> **What you should do**: Leave out the pictures, and retype only the lines from the beginning of the material through the line that contains "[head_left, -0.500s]", including both.
▶
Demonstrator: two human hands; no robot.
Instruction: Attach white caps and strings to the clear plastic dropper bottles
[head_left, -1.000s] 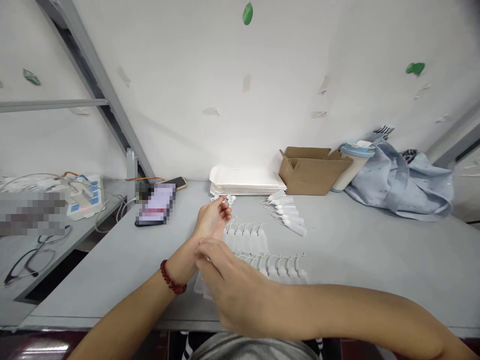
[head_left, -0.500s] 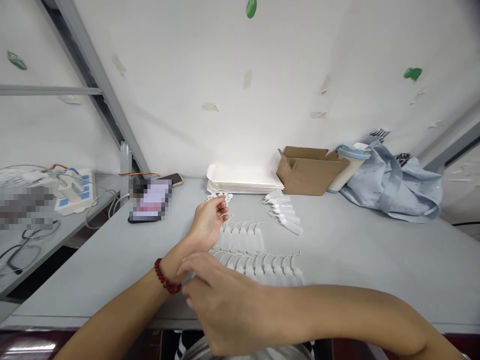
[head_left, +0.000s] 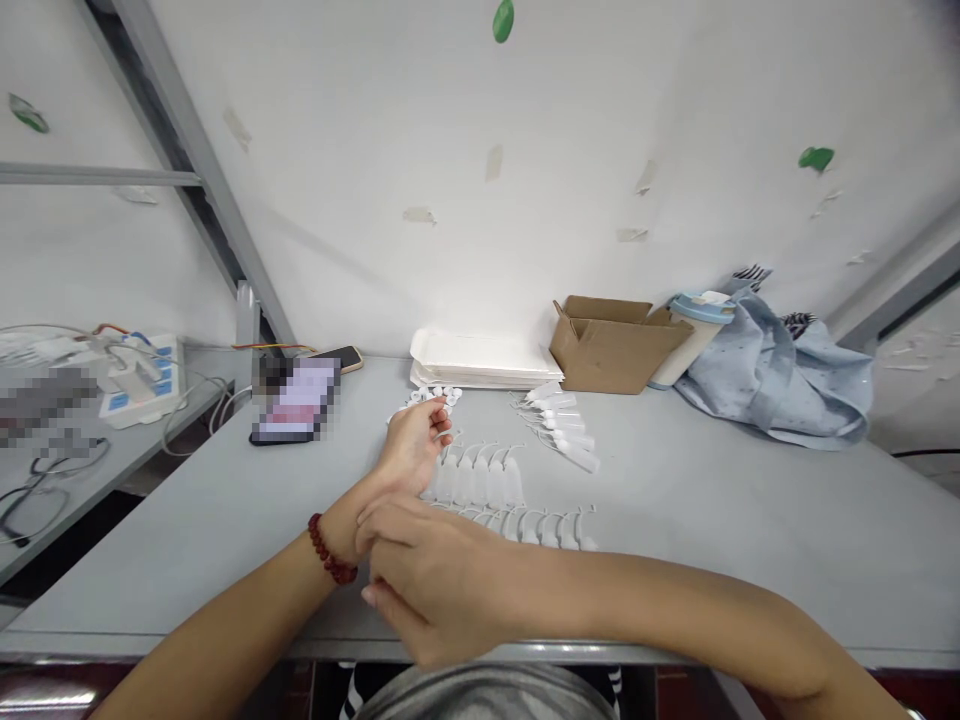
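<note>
My left hand (head_left: pixel 415 440), with a red bead bracelet (head_left: pixel 330 552) on its wrist, rests palm-side up, fingers loosely half-curled and nothing seen in them. It is beside a small heap of white round caps (head_left: pixel 448 394). My right hand (head_left: pixel 442 575) lies across my left wrist, its bent fingertips touching the skin there and its thumb apart from them. Beyond it, translucent white tags with thin loop strings (head_left: pixel 480 482) stand side by side in a row. A nearer row of tags (head_left: pixel 551 530) is partly hidden by my right forearm. Several more tags (head_left: pixel 566 425) fan out farther right.
A stack of white flat trays (head_left: pixel 487 362) stands against the wall, beside an open cardboard box (head_left: pixel 607 350). Right of these are a cup with a blue lid (head_left: pixel 694 335) and a light blue cloth bag (head_left: pixel 780 380). Phones (head_left: pixel 296 400) and a power strip (head_left: pixel 150 380) are left.
My right hand has shifted slightly up and its thumb has moved away from the fingers, while its fingertips stay at my left wrist. My left hand keeps about the same pose.
</note>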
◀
> **Answer below**:
Demonstrator: two human hands; no robot.
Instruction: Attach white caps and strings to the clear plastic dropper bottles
[head_left, -1.000s] 
[head_left, -0.500s] 

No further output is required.